İmamoğlu: Konunun takipçisiyiz

Konuya ilişkin sosyal medya hesabından açıklama yapan İBB Başkanı Ekrem İmamoğlu, şunları kaydetti:

Bugün, İBB’nin milyarlarca lira değerindeki iki mülküne daha merkezi idare tarafından el konuldu. Hem hukuk nezdinde iflas etmiş bir dayatma hem de halk nezdinde iflas etmiş bir yönetim anlayışı ile bir kez daha muhatap olduk. Hukuki olarak sonuna kadar konunun takipçisiyiz.”

Ne olmuştu?

İstanbul Büyükşehir Belediye Başkanı Ekrem İmamoğlu, İBB'ye ait Fehime Sultan ve Hatice Sultan Yalıları'na el konulmak istendiğini açıklamıştı.

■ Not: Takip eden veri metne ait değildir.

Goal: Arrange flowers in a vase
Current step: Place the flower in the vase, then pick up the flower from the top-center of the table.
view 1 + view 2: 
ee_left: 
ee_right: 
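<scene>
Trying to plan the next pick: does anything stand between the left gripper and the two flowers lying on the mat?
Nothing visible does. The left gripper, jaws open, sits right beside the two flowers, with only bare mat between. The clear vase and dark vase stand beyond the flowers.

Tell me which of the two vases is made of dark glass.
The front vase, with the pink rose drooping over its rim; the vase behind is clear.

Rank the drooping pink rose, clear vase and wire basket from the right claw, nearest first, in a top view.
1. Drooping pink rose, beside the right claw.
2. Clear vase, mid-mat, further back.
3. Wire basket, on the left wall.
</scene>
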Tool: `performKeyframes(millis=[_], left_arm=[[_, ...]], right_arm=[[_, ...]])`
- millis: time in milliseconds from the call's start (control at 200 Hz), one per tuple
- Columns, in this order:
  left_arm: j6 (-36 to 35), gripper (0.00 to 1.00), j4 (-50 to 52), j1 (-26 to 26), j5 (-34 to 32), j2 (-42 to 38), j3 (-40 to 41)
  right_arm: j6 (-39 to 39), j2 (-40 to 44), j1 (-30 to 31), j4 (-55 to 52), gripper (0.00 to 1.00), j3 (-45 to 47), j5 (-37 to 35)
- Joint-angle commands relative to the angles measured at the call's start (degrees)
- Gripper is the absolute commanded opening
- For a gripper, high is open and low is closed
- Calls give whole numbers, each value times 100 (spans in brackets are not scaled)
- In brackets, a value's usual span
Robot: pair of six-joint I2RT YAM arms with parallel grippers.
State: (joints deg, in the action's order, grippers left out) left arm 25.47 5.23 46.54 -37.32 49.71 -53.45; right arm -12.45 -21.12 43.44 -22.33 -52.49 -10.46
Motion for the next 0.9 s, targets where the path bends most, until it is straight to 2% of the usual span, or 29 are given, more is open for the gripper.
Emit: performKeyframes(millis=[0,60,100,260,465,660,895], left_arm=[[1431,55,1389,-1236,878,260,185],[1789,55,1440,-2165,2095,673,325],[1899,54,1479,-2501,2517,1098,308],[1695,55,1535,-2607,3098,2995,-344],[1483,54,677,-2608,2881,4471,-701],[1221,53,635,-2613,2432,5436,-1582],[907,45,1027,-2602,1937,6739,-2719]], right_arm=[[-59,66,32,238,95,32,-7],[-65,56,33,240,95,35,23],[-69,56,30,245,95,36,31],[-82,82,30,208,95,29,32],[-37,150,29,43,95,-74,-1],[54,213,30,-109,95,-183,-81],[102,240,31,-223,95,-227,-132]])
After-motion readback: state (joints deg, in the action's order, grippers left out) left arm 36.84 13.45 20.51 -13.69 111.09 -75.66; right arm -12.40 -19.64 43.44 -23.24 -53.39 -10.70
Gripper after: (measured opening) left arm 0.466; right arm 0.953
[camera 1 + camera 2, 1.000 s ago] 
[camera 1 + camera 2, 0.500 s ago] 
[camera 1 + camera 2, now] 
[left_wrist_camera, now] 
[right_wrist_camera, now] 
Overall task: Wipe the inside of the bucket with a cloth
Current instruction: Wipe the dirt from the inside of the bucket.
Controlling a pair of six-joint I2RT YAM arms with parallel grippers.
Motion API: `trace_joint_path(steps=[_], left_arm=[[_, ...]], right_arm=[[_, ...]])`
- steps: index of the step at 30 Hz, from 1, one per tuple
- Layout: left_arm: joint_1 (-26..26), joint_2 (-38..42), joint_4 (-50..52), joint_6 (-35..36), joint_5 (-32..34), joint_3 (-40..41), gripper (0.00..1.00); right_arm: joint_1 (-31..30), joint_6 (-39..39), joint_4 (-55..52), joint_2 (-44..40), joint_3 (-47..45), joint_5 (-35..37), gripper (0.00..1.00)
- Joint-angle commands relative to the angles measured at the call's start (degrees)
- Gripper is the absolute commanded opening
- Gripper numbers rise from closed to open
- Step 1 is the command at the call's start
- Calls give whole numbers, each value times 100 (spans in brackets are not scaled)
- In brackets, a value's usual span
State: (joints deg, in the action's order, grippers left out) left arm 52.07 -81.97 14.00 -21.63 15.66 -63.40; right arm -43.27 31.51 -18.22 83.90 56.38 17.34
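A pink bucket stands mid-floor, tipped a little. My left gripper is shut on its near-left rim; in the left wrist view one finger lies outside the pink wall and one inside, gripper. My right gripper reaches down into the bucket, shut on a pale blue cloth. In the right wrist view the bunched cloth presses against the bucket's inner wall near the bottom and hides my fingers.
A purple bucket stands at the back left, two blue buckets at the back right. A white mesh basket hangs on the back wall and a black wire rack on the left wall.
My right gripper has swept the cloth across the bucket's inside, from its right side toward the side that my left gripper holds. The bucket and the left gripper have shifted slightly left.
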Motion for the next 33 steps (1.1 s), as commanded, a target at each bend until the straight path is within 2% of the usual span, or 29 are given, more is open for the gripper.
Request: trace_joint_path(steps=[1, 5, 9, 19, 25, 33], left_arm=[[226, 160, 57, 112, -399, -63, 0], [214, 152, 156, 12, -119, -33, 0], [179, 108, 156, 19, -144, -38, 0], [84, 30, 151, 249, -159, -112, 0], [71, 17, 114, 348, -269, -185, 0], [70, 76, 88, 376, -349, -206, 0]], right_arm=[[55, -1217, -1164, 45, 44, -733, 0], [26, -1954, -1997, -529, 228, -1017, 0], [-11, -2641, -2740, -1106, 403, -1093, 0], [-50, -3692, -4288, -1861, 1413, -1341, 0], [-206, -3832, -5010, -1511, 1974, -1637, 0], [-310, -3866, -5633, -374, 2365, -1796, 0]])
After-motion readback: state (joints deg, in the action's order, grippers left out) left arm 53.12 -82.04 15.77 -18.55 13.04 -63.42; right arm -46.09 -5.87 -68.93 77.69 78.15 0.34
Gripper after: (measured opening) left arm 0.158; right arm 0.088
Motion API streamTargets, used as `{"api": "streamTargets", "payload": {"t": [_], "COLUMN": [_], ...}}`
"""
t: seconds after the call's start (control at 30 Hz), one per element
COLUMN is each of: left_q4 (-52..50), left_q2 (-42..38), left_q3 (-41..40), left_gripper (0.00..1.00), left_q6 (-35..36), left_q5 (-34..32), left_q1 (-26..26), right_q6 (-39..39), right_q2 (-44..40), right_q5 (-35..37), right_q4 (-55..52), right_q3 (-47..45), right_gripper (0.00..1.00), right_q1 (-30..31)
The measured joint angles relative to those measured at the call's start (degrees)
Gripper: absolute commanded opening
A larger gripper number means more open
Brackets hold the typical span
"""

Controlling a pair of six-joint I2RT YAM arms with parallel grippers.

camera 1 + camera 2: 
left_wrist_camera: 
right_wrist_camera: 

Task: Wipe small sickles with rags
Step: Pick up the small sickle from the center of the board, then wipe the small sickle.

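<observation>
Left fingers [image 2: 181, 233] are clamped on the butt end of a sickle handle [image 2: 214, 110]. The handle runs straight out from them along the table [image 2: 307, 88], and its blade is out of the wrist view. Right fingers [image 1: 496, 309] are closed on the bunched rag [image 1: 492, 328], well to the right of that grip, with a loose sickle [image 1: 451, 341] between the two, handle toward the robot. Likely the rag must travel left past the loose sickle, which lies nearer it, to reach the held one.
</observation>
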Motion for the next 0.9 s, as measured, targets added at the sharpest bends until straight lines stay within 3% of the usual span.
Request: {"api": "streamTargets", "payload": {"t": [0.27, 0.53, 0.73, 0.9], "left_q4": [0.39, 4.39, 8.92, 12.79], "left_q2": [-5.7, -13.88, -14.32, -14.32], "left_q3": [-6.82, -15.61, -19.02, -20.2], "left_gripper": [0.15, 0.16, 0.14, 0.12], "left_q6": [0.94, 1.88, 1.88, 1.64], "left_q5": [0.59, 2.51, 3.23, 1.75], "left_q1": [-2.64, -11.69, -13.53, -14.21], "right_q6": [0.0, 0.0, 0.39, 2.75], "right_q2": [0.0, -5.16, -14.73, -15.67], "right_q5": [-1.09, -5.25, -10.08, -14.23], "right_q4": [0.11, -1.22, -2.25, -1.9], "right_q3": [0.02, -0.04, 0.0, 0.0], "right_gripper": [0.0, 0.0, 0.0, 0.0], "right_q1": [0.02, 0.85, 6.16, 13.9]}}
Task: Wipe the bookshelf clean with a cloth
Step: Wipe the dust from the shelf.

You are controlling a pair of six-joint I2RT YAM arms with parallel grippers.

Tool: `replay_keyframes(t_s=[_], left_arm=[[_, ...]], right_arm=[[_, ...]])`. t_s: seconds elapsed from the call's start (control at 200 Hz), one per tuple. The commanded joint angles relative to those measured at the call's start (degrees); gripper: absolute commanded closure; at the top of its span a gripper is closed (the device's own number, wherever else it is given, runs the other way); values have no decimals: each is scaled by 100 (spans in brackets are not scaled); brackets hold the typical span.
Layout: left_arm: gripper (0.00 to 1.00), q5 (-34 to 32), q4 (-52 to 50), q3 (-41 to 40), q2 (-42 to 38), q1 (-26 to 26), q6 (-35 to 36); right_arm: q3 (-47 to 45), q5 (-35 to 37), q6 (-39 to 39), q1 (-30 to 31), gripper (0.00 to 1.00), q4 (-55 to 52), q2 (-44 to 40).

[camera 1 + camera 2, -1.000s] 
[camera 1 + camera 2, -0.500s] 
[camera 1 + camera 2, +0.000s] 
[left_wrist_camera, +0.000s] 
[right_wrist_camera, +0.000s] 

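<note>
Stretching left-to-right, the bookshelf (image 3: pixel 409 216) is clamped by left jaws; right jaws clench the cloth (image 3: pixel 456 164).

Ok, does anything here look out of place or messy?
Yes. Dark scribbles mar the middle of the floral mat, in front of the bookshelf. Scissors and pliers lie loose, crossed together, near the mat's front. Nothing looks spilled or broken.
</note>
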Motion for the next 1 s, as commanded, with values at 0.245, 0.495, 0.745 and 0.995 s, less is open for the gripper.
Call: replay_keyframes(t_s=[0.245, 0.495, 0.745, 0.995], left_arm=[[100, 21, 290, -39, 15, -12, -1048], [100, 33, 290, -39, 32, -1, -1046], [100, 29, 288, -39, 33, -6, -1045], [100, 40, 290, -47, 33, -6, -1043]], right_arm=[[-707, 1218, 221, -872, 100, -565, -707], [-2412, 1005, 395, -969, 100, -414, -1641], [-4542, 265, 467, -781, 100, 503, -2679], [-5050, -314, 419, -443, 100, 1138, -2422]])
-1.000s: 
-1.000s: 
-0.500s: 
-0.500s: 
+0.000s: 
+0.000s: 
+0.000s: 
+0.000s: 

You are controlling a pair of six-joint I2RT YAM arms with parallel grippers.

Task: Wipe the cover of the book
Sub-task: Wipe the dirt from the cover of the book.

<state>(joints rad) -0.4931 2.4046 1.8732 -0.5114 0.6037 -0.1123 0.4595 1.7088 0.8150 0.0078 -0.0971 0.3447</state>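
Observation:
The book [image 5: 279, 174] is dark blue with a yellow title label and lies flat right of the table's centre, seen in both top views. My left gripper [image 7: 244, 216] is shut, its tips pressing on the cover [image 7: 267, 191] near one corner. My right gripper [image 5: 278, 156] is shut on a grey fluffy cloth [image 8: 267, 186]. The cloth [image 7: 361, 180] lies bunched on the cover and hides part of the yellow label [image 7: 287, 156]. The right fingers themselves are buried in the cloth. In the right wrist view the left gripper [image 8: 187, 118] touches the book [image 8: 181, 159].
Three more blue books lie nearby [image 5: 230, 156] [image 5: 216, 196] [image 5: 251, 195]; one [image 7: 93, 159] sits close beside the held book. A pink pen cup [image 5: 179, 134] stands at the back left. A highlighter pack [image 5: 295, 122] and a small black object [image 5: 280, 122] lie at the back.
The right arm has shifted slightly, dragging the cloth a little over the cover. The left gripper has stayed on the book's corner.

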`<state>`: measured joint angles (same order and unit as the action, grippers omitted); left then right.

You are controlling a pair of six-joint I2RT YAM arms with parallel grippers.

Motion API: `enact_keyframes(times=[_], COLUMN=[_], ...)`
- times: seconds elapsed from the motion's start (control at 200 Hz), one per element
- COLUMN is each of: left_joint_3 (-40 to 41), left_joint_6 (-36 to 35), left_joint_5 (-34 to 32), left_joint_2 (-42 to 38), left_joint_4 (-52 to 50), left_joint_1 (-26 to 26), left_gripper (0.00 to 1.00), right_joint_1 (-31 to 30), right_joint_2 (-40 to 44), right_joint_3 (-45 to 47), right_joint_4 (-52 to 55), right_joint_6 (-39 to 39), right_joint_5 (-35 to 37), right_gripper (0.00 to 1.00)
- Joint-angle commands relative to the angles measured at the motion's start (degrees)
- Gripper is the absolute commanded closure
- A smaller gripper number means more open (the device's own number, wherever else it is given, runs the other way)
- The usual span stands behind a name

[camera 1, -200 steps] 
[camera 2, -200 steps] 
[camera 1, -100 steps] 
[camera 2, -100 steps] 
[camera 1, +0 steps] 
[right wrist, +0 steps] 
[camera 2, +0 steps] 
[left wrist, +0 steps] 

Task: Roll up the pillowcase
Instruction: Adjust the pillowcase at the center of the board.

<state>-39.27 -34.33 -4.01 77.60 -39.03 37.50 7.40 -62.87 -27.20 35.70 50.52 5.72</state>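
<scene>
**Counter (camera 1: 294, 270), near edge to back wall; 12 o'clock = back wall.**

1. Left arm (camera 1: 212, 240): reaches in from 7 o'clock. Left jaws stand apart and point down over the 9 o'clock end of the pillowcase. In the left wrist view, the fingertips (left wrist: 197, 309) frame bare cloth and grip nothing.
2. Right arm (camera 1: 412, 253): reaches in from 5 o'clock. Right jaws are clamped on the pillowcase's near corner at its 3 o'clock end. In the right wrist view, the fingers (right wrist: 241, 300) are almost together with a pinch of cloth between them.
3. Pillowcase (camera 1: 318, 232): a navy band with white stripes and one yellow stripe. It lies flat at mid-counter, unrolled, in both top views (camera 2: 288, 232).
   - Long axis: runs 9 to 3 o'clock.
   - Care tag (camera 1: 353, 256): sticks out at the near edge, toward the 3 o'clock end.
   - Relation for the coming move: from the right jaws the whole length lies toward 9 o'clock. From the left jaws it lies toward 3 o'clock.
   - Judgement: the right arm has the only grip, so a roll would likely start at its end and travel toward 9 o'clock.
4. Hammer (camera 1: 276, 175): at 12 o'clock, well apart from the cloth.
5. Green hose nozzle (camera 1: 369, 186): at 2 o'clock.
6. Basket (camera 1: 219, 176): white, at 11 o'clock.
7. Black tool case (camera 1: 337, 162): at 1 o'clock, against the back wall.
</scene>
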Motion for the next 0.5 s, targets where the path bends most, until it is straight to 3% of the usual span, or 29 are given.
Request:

İmamoğlu, "Yine İstanbul halkının malını gasbetmeye dönük, İstanbul yönetiminin İstanbul halkı adına mücadelesinin önüne ne yazık ki devletimizin başka kurum ve kuruluşlarını kullanarak, ucunda hangi kişinin, hangi kurumların ya da şirketlerin çıkarının olacağının olacağını henüz bilemediğimiz; yarın öbür gün daha önce yaşadığımız trajik bir takım uygulamaların bir benzerinin yaşanma ihtimalini ön gördüğümüz bir sürecin açıklamasını yapmak için buradayım" demişti.

Sözleşmesinin mahkeme kararı ile fesih edildiğini söyleyen İmamoğlu, "Ama bu fesihe rağmen binayı işgal eden insanların önüne yine kolluk güçleri geçti ve biz binaya giremedik" diye konuşmuştu.

THY, İmamoğlu'na yanıt vermişti

THY, İmamoğlu'nun, 2009 yılından beri İBB ile yapılan sözleşme çerçevesinde THY, DO&CO İkram Hizmetleri A.Ş.'nin kiracısı olduğu Hatice ve Fehime Sultan yalıları ile ilgili, "Halkın malı olan yalılar, kim oldukları, ne oldukları, hangi aile mensubu oldukları belli olmayan kişilere peşkeş çekiliyor" sözlerine ilişkin açıklama yapmıştı.

Açıklamada, "Hâlihazırda İstanbul Büyükşehir Belediyesi'nin (İBB) mülkiyetinde olup şirketimizin 2009 yılından beri 'kiracı' sıfatıyla elinde bulundurduğu Fehime Sultan ve Hatice Sultan Yalıları ile ilgili olarak, İBB Başkanı Sayın Ekrem İmamoğlu'nun 03 Eylül 2022 tarihinde İBB TV'de yayınlanan açıklamalarında yer verdiği gerçek dışı, hukuki durumu doğru yansıtmayan, yer yer itham ve hatta iftiraya varan açıklamaları tarafımızca hayret ve esefle izlenmiş olup, fiili ve hukuki gerçeğe aykırı hususların işbu açıklama ile tek tek cevap verilmesi zarureti doğmuştur. Şirketimiz THY DO&CO İkram Hizmetleri A.Ş., Yalıların 2009 yılından bu yana kiracısıdır. Şirketimizin iki ana ortağı, bayrak taşıyıcı havayolu şirketimiz Türk Hava Yolları (THY) (yüzde 50) ve DOCO İstanbul Catering Restaurant Hizmetleri Sanayi ve Ticaret A.Ş.'dir (Yüzde 49,997). Şirketimiz, dünyanın en geniş uçuş ağına sahip olan havayolu şirketimiz Türk Hava Yolları başta olmak üzere havayolu firmalarına ikram hizmetleri sunmaktadır" denilmişti.

İBB, suç duyurusunda bulunmuştu

İBB Genel Sekreter Yardımcısı Dr. Buğra Gökçe, sosyal medya hesabından yaptığı açıklamada Hatice ve Fehime Sultan Yalıları’na alınmadıklarını belirterek, Cumhuriyet Başsavcılığı’na suç duyurusunda bulunduklarını duyurmuştu.